# Burlington



## oldscrote (Dec 18, 2012)

Just treated myself to this as a Christmas present,a quick glance through seems to point to an epic book

http://www.youtube.com/watch?v=IqwSb1t0T9Q&feature=youtu.be

http://www.bradford-on-avon.org.uk/


----------



## PaulPowers (Dec 19, 2012)

The MOD say there is no such thing as the Corsham Bunker 

if you don't believe me give them a call on 01225 84 7388 and ask 

Yup it's a secret but the phone number is in the phone book


----------



## UrbanX (Dec 19, 2012)

Have you seen the Mark Thomas Secret Britain episode with it? He turns up at the gate? He just turns up at the gate and asks for a look round the secret nuclear bunker. The poor woman on the gate insists there's nothing underground


----------



## Ninja Kitten (Dec 19, 2012)

PaulPowers said:


> The MOD say there is no such thing as the Corsham Bunker
> 
> if you don't believe me give them a call on 01225 84 7388 and ask
> 
> Yup it's a secret but the phone number is in the phone book



i rang them..they said its a secret.


----------



## krela (Dec 19, 2012)

I've been in there, lots of people have been in there, it's been 'open' on and off since the early 90s. The MoD even did the odd guided tour for ex MoD staff there, and they've released videos and sales brochures of it...  It's no secret any more.

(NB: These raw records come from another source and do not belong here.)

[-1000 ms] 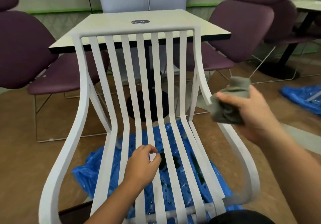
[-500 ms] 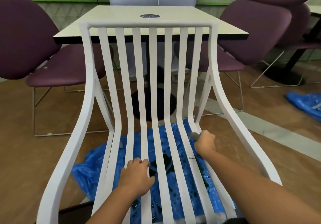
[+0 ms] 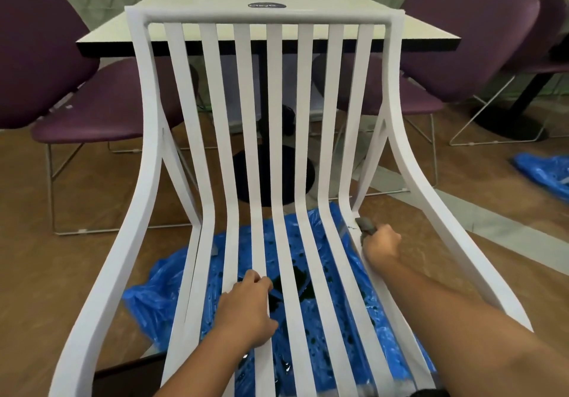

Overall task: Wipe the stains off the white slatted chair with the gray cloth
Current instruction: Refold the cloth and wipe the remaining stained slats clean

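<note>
The place looks like a café or canteen seating area: a square pedestal table (image 3: 215,8) at 12 o'clock, a purple padded chair (image 3: 46,45) at 10 o'clock, a matching wire-legged chair (image 3: 468,39) at 2 o'clock, another table's black foot (image 3: 508,125) beyond it, and a wood-look floor (image 3: 40,258).

Showed as two bare forearms only, uncovered from the wrists back to the lower edge of the view. Looked narrow at the left forearm (image 3: 191,369) and far broader at the right forearm (image 3: 462,332) under the wide-angle lens. Ended in a bare left grip (image 3: 246,310) with rounded knuckles and a bare right grip (image 3: 381,245). Included a dark rounded patch (image 3: 520,393) at the bottom edge beside the right forearm, perhaps clothing; could not tell.
</note>
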`<state>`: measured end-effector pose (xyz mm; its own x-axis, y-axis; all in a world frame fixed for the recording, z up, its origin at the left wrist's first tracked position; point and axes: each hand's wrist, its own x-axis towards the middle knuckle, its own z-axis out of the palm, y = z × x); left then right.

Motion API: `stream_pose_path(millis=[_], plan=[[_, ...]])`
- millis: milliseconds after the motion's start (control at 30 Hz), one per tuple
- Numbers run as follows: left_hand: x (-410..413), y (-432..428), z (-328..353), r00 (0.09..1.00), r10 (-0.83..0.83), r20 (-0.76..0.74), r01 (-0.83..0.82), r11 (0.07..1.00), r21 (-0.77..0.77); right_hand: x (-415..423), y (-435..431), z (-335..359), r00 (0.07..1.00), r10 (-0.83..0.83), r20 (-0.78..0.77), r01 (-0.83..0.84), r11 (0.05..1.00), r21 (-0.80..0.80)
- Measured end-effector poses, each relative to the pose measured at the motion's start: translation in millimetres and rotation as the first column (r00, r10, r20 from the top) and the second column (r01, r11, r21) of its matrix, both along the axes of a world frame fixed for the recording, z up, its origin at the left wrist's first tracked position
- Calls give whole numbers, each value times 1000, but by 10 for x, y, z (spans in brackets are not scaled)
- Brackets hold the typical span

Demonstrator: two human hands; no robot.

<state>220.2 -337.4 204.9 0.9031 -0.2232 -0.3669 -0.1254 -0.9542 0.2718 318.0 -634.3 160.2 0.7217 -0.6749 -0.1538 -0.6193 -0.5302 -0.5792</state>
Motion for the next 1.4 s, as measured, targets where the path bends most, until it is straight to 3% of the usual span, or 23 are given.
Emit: stream_pose_path(millis=[100,200,367,467,533,633,767,900,1167,1400], plan=[[-5,-41,17,1000,19,-9,-19,1000,-22,-159,47,-22,993,116,36,-113,991,-76],[-59,-73,17,1000,22,9,-22,1000,-15,-369,27,38,961,276,-23,-274,936,-221],[-209,-107,55,999,-10,53,8,999,36,-661,105,317,800,460,-386,-595,691,-411],[-297,-109,103,998,-13,60,11,1000,27,-808,209,535,680,423,-599,-708,591,-387],[-364,-119,151,998,-5,69,4,1000,2,-942,274,639,609,435,-663,-759,561,-329],[-452,-147,226,995,20,94,-16,999,-47,-1088,331,655,612,510,-604,-749,619,-237],[-583,-181,246,997,-5,76,6,1000,-22,-1097,240,567,803,467,-371,-569,786,-240],[-655,-194,159,999,-46,3,46,998,54,-1018,141,448,864,426,-269,-494,822,-283],[-516,-143,209,994,-44,-96,48,998,38,-405,231,218,891,404,-209,-446,866,-226],[-329,-170,237,981,-126,-147,144,982,121,334,183,53,972,232,-25,-233,960,-155]])
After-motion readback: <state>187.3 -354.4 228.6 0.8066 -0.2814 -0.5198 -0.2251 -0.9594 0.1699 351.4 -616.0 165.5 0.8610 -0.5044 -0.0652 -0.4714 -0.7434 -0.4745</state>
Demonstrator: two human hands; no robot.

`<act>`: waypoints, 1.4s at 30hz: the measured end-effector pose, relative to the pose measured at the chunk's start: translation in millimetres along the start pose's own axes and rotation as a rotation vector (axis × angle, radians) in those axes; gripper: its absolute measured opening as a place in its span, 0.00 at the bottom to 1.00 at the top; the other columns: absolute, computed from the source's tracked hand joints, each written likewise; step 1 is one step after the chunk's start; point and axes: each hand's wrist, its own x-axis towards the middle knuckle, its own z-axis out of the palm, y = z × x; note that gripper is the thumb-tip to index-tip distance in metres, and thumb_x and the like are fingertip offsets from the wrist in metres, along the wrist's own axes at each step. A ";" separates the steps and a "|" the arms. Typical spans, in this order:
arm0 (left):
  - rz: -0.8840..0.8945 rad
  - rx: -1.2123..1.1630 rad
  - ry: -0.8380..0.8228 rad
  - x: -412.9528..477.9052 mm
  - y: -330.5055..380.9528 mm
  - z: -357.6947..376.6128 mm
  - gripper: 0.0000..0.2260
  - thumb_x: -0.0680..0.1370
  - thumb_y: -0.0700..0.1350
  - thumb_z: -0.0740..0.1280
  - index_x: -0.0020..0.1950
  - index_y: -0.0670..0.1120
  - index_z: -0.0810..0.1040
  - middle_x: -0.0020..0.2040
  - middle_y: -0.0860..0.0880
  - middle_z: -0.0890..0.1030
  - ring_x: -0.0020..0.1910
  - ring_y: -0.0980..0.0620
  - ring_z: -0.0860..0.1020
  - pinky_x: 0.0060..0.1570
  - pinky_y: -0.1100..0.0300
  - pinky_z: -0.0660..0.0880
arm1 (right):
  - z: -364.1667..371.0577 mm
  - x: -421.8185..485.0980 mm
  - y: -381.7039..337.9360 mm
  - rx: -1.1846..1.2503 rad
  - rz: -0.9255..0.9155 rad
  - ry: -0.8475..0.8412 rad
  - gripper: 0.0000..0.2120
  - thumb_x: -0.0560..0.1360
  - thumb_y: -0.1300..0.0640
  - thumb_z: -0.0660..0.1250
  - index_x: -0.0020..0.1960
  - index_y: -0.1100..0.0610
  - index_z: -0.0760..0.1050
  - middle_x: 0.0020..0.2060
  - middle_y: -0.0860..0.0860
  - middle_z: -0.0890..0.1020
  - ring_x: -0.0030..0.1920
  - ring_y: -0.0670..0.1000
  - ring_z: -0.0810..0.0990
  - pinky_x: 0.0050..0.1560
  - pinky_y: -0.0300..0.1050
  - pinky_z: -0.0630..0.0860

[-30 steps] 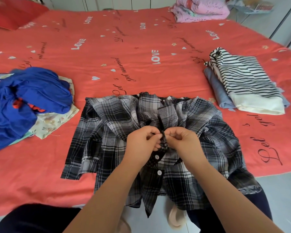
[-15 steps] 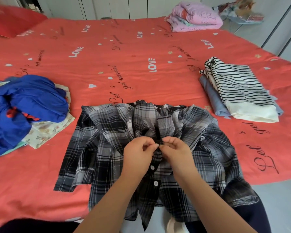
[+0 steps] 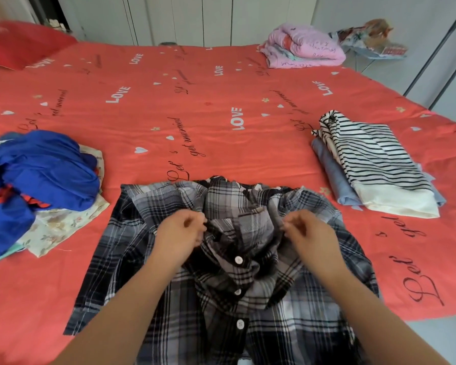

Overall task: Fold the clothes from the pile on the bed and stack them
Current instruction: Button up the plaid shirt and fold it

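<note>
Left hand (image 3: 181, 234) and right hand (image 3: 309, 235) have parted toward 9 and 3 o'clock, each pinching the plaid shirt (image 3: 244, 233); buttoning likely complete.

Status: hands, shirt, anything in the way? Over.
Left hand and right hand each pinch the plaid shirt near its collar. Shirt buttoned, rumpled, on the bed. Nothing in the way.

On the bed (image 3: 195, 101) before you: shirt (image 3: 132, 233) at 6 o'clock, pile (image 3: 37, 175) at 9 o'clock, stack (image 3: 374, 164) at 3 o'clock.
</note>
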 end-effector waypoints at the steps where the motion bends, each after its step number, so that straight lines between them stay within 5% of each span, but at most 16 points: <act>1: 0.039 0.059 0.021 8.4 7.4 0.6 0.11 0.79 0.50 0.60 0.43 0.47 0.76 0.40 0.50 0.80 0.38 0.51 0.79 0.42 0.58 0.79 | 0.0 12.9 0.3 0.008 0.065 -0.043 0.01 0.75 0.56 0.66 0.45 0.51 0.75 0.36 0.41 0.79 0.41 0.46 0.81 0.43 0.28 0.72; 3: 0.090 0.274 -0.040 24.1 20.1 6.3 0.16 0.78 0.58 0.57 0.43 0.48 0.73 0.41 0.51 0.79 0.40 0.50 0.79 0.43 0.56 0.77 | 6.4 32.9 -5.4 0.057 0.239 -0.212 0.10 0.76 0.50 0.63 0.49 0.56 0.76 0.37 0.48 0.81 0.41 0.50 0.83 0.47 0.44 0.80; 6: -0.011 0.415 -0.298 38.7 29.3 21.0 0.21 0.75 0.62 0.61 0.48 0.44 0.76 0.40 0.50 0.73 0.41 0.49 0.76 0.40 0.60 0.76 | 18.9 49.2 -14.2 0.034 0.396 -0.516 0.20 0.78 0.48 0.61 0.56 0.65 0.75 0.39 0.56 0.80 0.35 0.49 0.82 0.38 0.40 0.81; 10: -0.169 0.379 -0.490 38.8 25.5 29.2 0.06 0.75 0.43 0.68 0.45 0.40 0.80 0.39 0.47 0.75 0.36 0.53 0.74 0.29 0.66 0.77 | 20.4 50.1 -20.3 0.066 0.469 -0.720 0.05 0.73 0.66 0.66 0.48 0.62 0.77 0.34 0.53 0.77 0.31 0.47 0.77 0.40 0.42 0.80; 13: -0.139 0.127 -0.325 46.3 30.8 13.4 0.08 0.75 0.42 0.67 0.41 0.38 0.77 0.38 0.44 0.75 0.34 0.52 0.74 0.24 0.69 0.72 | -2.8 60.7 -31.4 -0.036 0.377 -0.609 0.10 0.72 0.68 0.63 0.50 0.61 0.79 0.30 0.52 0.78 0.29 0.48 0.77 0.35 0.39 0.79; 17: -0.095 -0.339 -0.121 59.3 59.6 -8.5 0.08 0.77 0.43 0.65 0.38 0.45 0.73 0.38 0.46 0.74 0.35 0.51 0.75 0.27 0.65 0.75 | -35.7 84.1 -60.1 -0.206 0.145 -0.333 0.06 0.71 0.57 0.67 0.41 0.59 0.80 0.32 0.58 0.83 0.35 0.53 0.82 0.40 0.46 0.80; 20: -0.016 -0.455 0.058 79.3 85.2 -15.7 0.08 0.78 0.42 0.63 0.39 0.46 0.71 0.39 0.43 0.73 0.34 0.50 0.74 0.35 0.58 0.75 | -43.0 111.7 -78.4 0.390 0.333 -0.273 0.05 0.74 0.61 0.66 0.40 0.61 0.75 0.27 0.54 0.79 0.23 0.46 0.79 0.23 0.34 0.74; 22: 0.021 -0.519 0.166 100.1 103.6 -22.0 0.09 0.78 0.41 0.63 0.38 0.46 0.70 0.39 0.43 0.73 0.35 0.48 0.73 0.39 0.55 0.73 | -45.6 142.1 -86.7 0.711 0.436 -0.252 0.03 0.75 0.66 0.63 0.43 0.63 0.74 0.30 0.56 0.80 0.23 0.47 0.80 0.23 0.33 0.74; 25: 0.071 -0.597 0.269 138.1 131.4 -28.4 0.11 0.78 0.39 0.63 0.35 0.46 0.68 0.35 0.44 0.73 0.39 0.47 0.73 0.43 0.49 0.75 | -41.8 196.9 -98.4 0.884 0.421 -0.154 0.03 0.74 0.68 0.62 0.44 0.65 0.73 0.26 0.55 0.81 0.25 0.48 0.81 0.26 0.35 0.77; 29: 0.162 -0.691 0.309 197.2 168.9 -18.7 0.13 0.78 0.37 0.63 0.33 0.45 0.68 0.33 0.44 0.72 0.38 0.46 0.74 0.41 0.52 0.78 | -24.4 270.6 -118.3 0.946 0.289 -0.007 0.08 0.74 0.69 0.63 0.38 0.61 0.71 0.35 0.56 0.76 0.35 0.50 0.78 0.32 0.36 0.79; 32: 0.257 -0.575 0.081 238.3 175.5 -2.2 0.04 0.79 0.40 0.62 0.50 0.42 0.76 0.51 0.43 0.79 0.55 0.46 0.75 0.60 0.47 0.72 | -7.7 312.0 -117.8 1.017 0.172 -0.158 0.05 0.76 0.65 0.63 0.47 0.56 0.72 0.46 0.51 0.78 0.47 0.50 0.77 0.55 0.45 0.75; 35: 0.249 -0.185 0.018 273.2 135.9 10.8 0.19 0.79 0.43 0.62 0.69 0.44 0.67 0.70 0.47 0.68 0.68 0.48 0.67 0.66 0.57 0.62 | 17.6 325.3 -77.2 0.676 0.149 -0.220 0.25 0.75 0.65 0.65 0.70 0.55 0.65 0.64 0.48 0.71 0.61 0.52 0.73 0.67 0.51 0.67; 39: 0.245 0.282 0.098 286.7 50.4 8.5 0.18 0.77 0.40 0.65 0.66 0.40 0.70 0.65 0.41 0.73 0.63 0.45 0.72 0.64 0.56 0.67 | 47.2 292.7 -3.0 -0.011 0.080 -0.206 0.20 0.73 0.65 0.66 0.64 0.55 0.72 0.60 0.56 0.78 0.59 0.53 0.76 0.56 0.41 0.69; 42: 0.196 0.498 0.056 278.8 -5.3 -0.2 0.14 0.78 0.42 0.62 0.63 0.41 0.72 0.61 0.40 0.77 0.60 0.43 0.74 0.59 0.55 0.69 | 54.6 266.0 42.8 -0.368 -0.039 -0.180 0.21 0.72 0.65 0.65 0.64 0.57 0.73 0.60 0.58 0.77 0.61 0.57 0.74 0.59 0.42 0.66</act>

The Nick McCamley and Nick Catford books are very good though.


----------



## Derelict-UK (Dec 19, 2012)

The Mark Thomas episode is hilarious...

Mark: 'Hi, can we see the bunker?'
Woman Officer: 'What Bunker? We have a few cellars, but nothing that can be called a bunker'
Mark: 'we have seen plans of lots of tunnels, apparently there's a pub down there?'
Woman Officer: 'No tunnels, no bunker, I think you have your facts incorrect'


----------



## Munchh (Dec 19, 2012)

I imagine the people who don't know about Burlington are easier to count. Looks a good read oldscrote.


----------



## Fury161 (Dec 19, 2012)

UrbanX said:


> Have you seen the Mark Thomas Secret Britain episode with it? He turns up at the gate? He just turns up at the gate and asks for a look round the secret nuclear bunker. The poor woman on the gate insists there's nothing underground



You mean this, 10min & 55 Sec in

[ame]http://www.youtube.com/watch?v=itqMwuB8gOk[/ame]


----------



## UrbanX (Dec 19, 2012)

That's the kiddy! Couldn't post it from my phone! Love Mark Thomas!


----------



## PaulPowers (Dec 21, 2012)

shame DP doesn't have a non-public section


----------



## krela (Dec 21, 2012)

PaulPowers said:


> shame DP doesn't have a non-public section



No it's not.


----------



## maxmix (Dec 21, 2012)

Have the Burlington book, it's pretty good. Like the Mark Thomas video, how old is that?? Funny when they are denying everything....


----------



## cogito (Dec 25, 2012)

Yep, Burlington definitely doesn't exist.

[ame]http://www.youtube.com/watch?v=SkoZnylMX0A[/ame]

Merry Christmas everyone


----------



## oldscrote (Dec 25, 2012)

Brilliant, I like that you mad buggers.....Happy Christmas


----------



## losttom (Dec 25, 2012)

Excellent!!! Hahaha


----------



## PaulPowers (Dec 25, 2012)

I'd forgotton about that one

Classic


----------